Other financial liabilities
These amounts represent liabilities for goods and services provided to the Trust prior to the end of financial year which are unpaid. Other liabilities are presented as current liabilities unless payment is not due within 12 months from the reporting date. They are recognised initially at their fair value and subsequently measured at amortised cost using the effective interest method.
Financial liabilities at fair value through profit or loss
The Trust classifies its derivatives as financial liabilities at fair value through profit or loss.
Financial liabilities at fair value through profit or loss are initially and subsequently measured at their fair value.
Refer to Note 1J for further details on the Trust’s accounting policy for derivatives.
J. DERIVATIVES AND HEDGING ACTIVITIES
Derivatives are initially recognised at fair value on the date a derivative contract is entered into and are subsequently remeasured to their fair value at each reporting date. The accounting for subsequent changes in fair value depends on whether the derivative is designated as a hedging instrument, and if so, the nature of the item being hedged. The Trust designates certain derivatives as either:
-
hedges of the fair value of recognised assets or liabilities or a firm commitment (fair value hedges) or
-
hedges of the cash flows of recognised liabilities and highly probable forecast transactions (cash flow hedges).

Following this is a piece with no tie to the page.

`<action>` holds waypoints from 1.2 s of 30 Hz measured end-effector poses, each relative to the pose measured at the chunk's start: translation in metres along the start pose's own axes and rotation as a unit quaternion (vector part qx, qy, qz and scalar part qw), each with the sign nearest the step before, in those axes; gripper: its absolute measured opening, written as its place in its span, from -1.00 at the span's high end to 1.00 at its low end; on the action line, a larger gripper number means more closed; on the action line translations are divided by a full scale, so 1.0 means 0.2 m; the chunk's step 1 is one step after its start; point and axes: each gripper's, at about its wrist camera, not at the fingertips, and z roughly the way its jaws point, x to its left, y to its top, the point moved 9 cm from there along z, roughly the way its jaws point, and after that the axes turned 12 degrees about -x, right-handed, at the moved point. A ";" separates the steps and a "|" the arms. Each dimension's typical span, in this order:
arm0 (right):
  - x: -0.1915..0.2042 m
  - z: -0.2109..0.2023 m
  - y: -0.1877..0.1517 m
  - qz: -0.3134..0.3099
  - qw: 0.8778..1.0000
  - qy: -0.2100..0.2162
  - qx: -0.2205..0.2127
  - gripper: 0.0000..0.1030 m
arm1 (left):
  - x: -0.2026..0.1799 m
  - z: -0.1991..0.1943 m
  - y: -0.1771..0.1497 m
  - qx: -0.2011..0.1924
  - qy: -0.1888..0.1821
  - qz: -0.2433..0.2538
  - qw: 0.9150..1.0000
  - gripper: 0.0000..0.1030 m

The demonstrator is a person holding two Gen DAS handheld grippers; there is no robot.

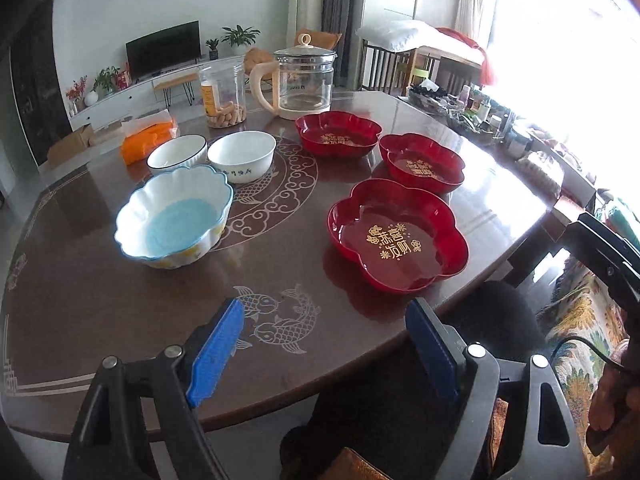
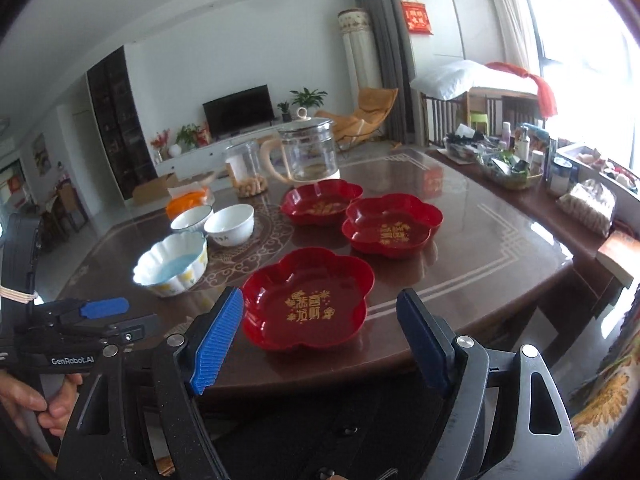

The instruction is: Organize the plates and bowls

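We held both claws, left (image 1: pixel 324 344) and right (image 2: pixel 320 334), wide apart and empty near the glossy red flower-shaped plastic plate (image 2: pixel 306 300), whose slick rim might slip when pinched.

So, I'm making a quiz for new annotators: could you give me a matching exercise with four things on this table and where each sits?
Things:
1. scalloped bowl with blue inside
2. clear glass kettle with cream handle
3. nearest red flower-shaped plate
4. orange packet

Places:
A. far side of the brown table, behind the red plates
B. table's near edge, right side
C. far left, behind the two white bowls
D. left side, in front of the two white bowls

Pairs: 1-D, 2-A, 3-B, 4-C
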 end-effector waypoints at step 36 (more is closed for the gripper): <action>-0.47 1.23 0.42 0.036 0.976 0.021 0.212 -0.66 | 0.14 1.19 0.91 0.084 -0.021 -0.026 0.996 -0.61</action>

The Trust documents at the inception of the hedging transaction the relationship between hedging instruments and hedged items, as well as its risk management objective and strategy for undertaking various hedge transactions. The Trust also documents its assessment, both at hedge inception and on an ongoing basis, of whether the derivatives that are used in hedging transactions have been and will continue to be highly effective in offsetting changes in cash flows or fair values of hedged items.
Cash flow hedge
The effective portion of changes in the fair value of derivatives that are designated and qualify as cash flow hedges is recognised in other comprehensive income and equity in the cash flow hedge reserve. The gain or loss relating to the ineffective portion is recognised immediately in the profit or loss.
Amounts accumulated in equity are reclassified to profit or loss in the periods when the hedged item will affect profit or loss. The gain or loss relating to the effective portion of interest rate swaps hedging variable rate borrowings is recognised in the profit or loss within finance costs.

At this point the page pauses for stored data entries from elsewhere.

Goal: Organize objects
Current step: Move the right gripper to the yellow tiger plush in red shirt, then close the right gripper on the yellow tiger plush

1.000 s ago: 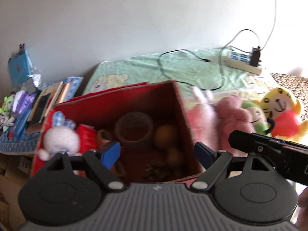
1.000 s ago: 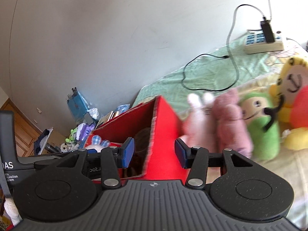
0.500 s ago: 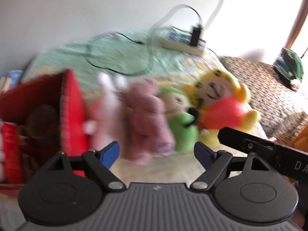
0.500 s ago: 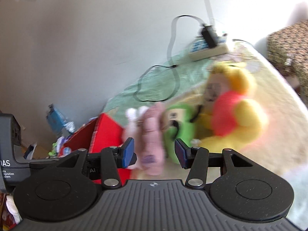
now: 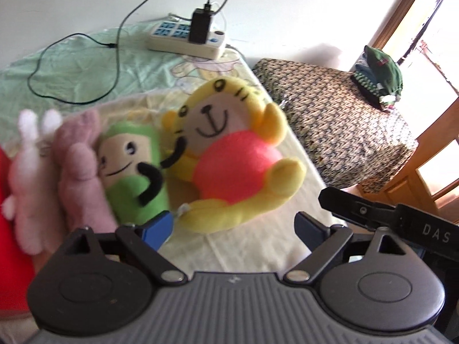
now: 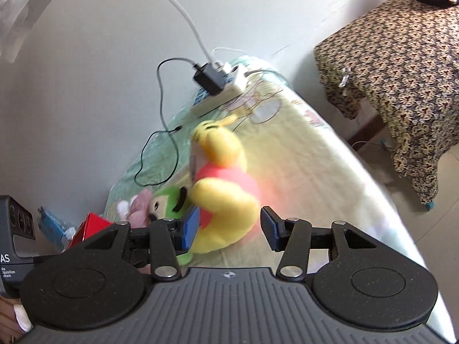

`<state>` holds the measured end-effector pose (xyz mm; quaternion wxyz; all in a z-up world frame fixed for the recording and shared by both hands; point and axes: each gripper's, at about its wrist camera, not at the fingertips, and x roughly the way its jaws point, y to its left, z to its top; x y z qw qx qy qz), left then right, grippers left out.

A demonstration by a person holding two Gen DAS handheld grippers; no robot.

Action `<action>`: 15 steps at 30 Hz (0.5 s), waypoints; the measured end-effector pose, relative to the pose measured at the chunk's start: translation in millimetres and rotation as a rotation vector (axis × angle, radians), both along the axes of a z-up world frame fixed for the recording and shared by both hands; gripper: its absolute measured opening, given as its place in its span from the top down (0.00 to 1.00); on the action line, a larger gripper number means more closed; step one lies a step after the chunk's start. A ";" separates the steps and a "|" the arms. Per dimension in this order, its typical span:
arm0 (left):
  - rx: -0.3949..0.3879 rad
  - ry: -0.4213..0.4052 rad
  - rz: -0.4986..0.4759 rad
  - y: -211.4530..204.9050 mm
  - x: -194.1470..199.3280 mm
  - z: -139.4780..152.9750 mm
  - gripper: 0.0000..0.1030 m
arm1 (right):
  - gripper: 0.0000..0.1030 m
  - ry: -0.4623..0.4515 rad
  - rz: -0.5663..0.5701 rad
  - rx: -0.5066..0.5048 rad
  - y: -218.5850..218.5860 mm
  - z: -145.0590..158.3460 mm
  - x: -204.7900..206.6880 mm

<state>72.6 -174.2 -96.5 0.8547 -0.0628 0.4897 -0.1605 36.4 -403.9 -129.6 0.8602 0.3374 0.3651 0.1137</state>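
Plush tiger (image 5: 229, 154): yellow, red belly, lying on bed; left tongs (image 5: 233, 226), right tongs (image 6: 229, 226) both agape, empty.

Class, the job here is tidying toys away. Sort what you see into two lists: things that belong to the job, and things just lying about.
Part of the job:
yellow tiger toy
green toy
pink toy
white rabbit toy
red box
left gripper, open
right gripper, open

Just lying about:
power strip
black cable
patterned cloth
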 end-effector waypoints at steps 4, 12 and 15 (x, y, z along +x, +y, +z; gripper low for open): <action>-0.063 -0.007 -0.014 -9.1 13.8 0.9 0.09 | 0.50 -0.009 -0.028 0.051 -16.7 0.2 12.8; -0.156 0.075 0.009 -13.4 43.8 -20.1 0.09 | 0.50 0.030 0.007 0.139 -16.1 -16.6 55.2; -0.156 0.115 0.026 -12.2 53.2 -34.2 0.09 | 0.50 0.066 0.041 0.170 -11.6 -26.5 68.7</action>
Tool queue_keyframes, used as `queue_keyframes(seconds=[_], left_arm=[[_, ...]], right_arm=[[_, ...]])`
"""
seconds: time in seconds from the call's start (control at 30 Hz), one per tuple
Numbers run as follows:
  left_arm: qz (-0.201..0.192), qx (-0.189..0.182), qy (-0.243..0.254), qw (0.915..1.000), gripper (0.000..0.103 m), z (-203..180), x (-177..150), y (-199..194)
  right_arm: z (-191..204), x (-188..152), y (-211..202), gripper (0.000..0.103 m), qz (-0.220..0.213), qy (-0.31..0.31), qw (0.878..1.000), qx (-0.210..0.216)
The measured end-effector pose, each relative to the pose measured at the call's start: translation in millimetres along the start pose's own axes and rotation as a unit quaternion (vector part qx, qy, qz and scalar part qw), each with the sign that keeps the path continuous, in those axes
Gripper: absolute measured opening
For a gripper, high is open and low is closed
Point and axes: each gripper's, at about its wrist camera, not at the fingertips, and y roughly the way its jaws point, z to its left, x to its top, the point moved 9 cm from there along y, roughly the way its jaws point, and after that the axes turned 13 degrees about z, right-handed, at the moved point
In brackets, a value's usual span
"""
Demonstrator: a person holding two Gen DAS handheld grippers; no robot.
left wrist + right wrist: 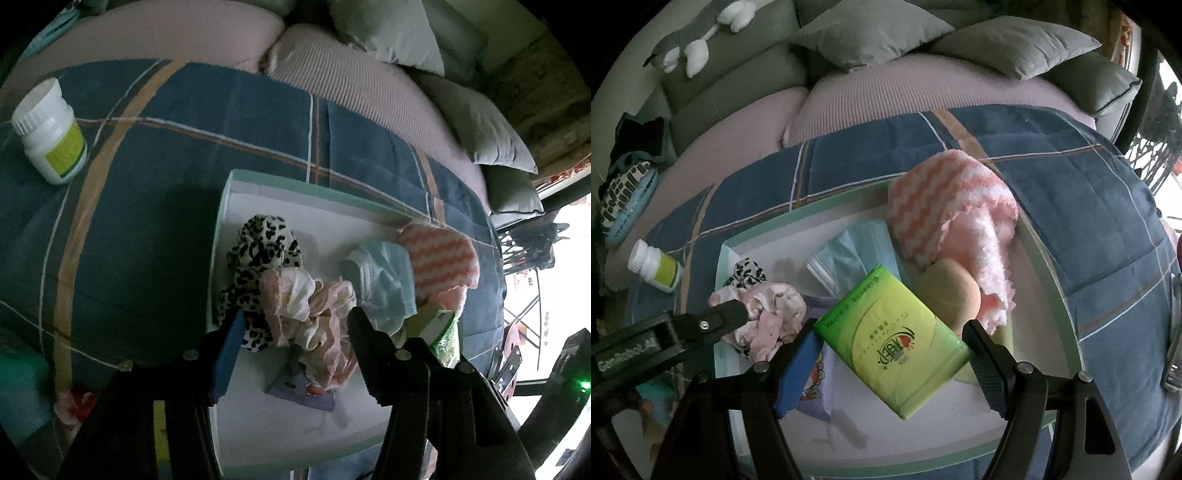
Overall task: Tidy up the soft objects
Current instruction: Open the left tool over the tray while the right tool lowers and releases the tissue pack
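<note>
A blue plaid quilt (pixel 229 122) covers a bed or couch backed by grey pillows (pixel 480 125), and on it sits a white tray with a pale green rim (pixel 295 184) that serves as the collecting place for the soft things.

In the left wrist view, the left gripper (pixel 295 332) hovers over the tray with its jaws apart, the pads not pressing on anything. Between and just below them lies a crumpled pink-and-cream cloth (pixel 314 306), resting in the tray beside a leopard-print fabric piece (pixel 258 258); it looks released there rather than held. Further along lie a light blue face mask (pixel 384 280) and a pink zigzag towel (pixel 439 258). A white pill bottle (pixel 51 133) lies on the quilt, well apart from the tray, probably left out because it is hard.

In the right wrist view, the right gripper (pixel 892 350) also stands wide, its pads flanking a green tissue pack (pixel 890 339) that lies tilted in the tray on other items. Whether the pads touch it I cannot tell. A tan rounded sponge-like object (pixel 953 291) sits just beside the pack, partly under the towel.
</note>
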Motion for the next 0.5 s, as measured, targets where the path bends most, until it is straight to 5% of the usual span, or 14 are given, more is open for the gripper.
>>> queue_keyframes(seconds=[0.03, 0.1, 0.5], left_arm=[[-0.004, -0.001, 0.001, 1.0, 0.078, 0, 0, -4], [-0.014, -0.002, 0.006, 0.9999, 0.083, -3, 1, -10], [-0.064, 0.039, -0.019, 0.997, 0.084, 24, 10, -36]], right_arm=[[1, 0, 0, 0.081, 0.0, -0.001, 1.0, 0.0], [0, 0, 0, 0.083, -0.001, -0.003, 1.0, 0.0], [6, 2, -5, 0.096, -0.014, -0.019, 1.0, -0.01]])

When a hedging instrument expires or is sold or terminated, or when a hedge no longer meets the criteria for hedge accounting, any cumulative gain or loss existing in equity at that time remains in equity and is recognised when the forecast transaction is ultimately recognised in the profit or loss and when a forecast transaction is no longer expected to occur, the cumulative gain or loss that was reported in equity is immediately reclassified to profit or loss.
Driver Australia Master Trust | ABN 62 902 670 567
Annual Report 2019 | Notes to the financial statements
15
Derivatives that do not qualify for hedge accounting
Certain derivative instruments do not qualify for hedge accounting. Changes in the fair value of any derivative instrument that does not qualify for hedge accounting are recognised immediately in the income statement.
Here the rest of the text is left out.